▶ **Assignment**: Set down the whole listing below exactly. The pictures stay out.

▶ **Information supplied**:
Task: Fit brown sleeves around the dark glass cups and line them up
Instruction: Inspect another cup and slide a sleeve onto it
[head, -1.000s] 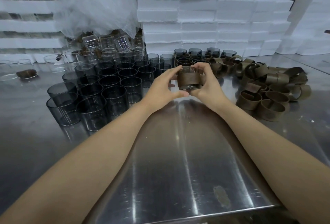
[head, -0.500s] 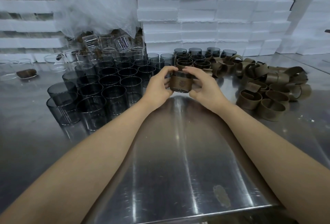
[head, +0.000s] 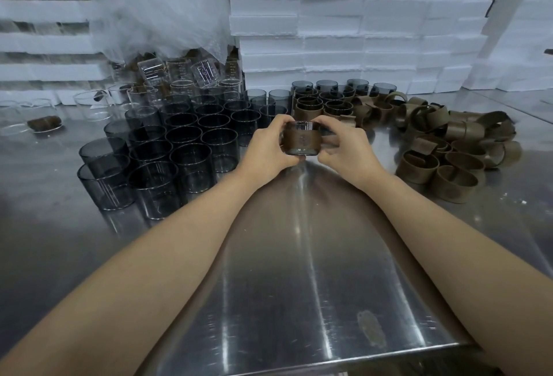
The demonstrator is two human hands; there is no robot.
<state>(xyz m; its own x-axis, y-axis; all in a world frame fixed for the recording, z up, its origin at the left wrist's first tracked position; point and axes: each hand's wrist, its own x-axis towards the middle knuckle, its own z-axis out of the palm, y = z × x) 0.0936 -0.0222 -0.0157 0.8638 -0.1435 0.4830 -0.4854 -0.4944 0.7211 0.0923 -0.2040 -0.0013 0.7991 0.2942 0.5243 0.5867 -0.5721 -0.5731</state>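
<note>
Squat round dark glass cup (head: 300,128) sits between both hands about mid-table, toward the far edge of the shiny steel table (head: 299,286). Cannot tell if its base touches the steel or hangs just above. The left hand (head: 269,148) grips the cup's left wall with curled fingers and has its thumb low near the base. The right hand (head: 344,151) pinches the right wall, fingertips up at the rim. A stiff-looking brown sleeve (head: 300,142) is wrapped round the cup's wall, leaving a strip of glass showing above and below. The cup stands upright, mouth up, axis vertical. The band is coaxial with it, and a faint stamped mark on the band faces the near edge. Handling guess: thin glass, light, smooth, slippery where bare, chips if knocked against its neighbours. Best held by the side walls over the band, which likely gives more friction, not by the rim alone. The band probably flexes and can slide or skew, so keep pressure even on both sides. Bare dark cups (head: 179,142) are clustered at the left. Finished sleeved cups (head: 317,103) stand in rows just behind the hands. A loose pile of brown bands (head: 449,148) lies at the right. White foam boxes (head: 359,31) are stacked along the far edge.
</note>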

▶ **Written answer**:
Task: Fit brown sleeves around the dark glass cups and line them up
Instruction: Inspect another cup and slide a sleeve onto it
[head, -1.000s] 
[head, -0.500s] 
[head, +0.000s] 
The demonstrator is two human hands; there is no robot.
<state>(xyz m; its own x-axis, y-axis; all in a world frame fixed for the recording, z up, its origin at the left wrist's first tracked position; point and axes: each hand's wrist, its own x-axis towards the middle knuckle, its own z-axis out of the palm, y = z × x) 0.0936 -0.0222 -0.0157 0.8638 -0.1435 0.4830 -0.4854 -0.4944 0.7211 0.0923 -0.2040 -0.0013 0.7991 0.2942 0.5243 0.5867 -0.5721 -0.5731</state>
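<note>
Squat round dark glass cup (head: 300,128) sits between both hands about mid-table, toward the far edge of the shiny steel table (head: 299,286). Cannot tell if its base touches the steel or hangs just above. The left hand (head: 269,148) grips the cup's left wall with curled fingers and has its thumb low near the base. The right hand (head: 344,151) pinches the right wall, fingertips up at the rim. A stiff-looking brown sleeve (head: 300,142) is wrapped round the cup's wall, leaving a strip of glass showing above and below. The cup stands upright, mouth up, axis vertical. The band is coaxial with it, and a faint stamped mark on the band faces the near edge. Handling guess: thin glass, light, smooth, slippery where bare, chips if knocked against its neighbours. Best held by the side walls over the band, which likely gives more friction, not by the rim alone. The band probably flexes and can slide or skew, so keep pressure even on both sides. Bare dark cups (head: 179,142) are clustered at the left. Finished sleeved cups (head: 317,103) stand in rows just behind the hands. A loose pile of brown bands (head: 449,148) lies at the right. White foam boxes (head: 359,31) are stacked along the far edge.
</note>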

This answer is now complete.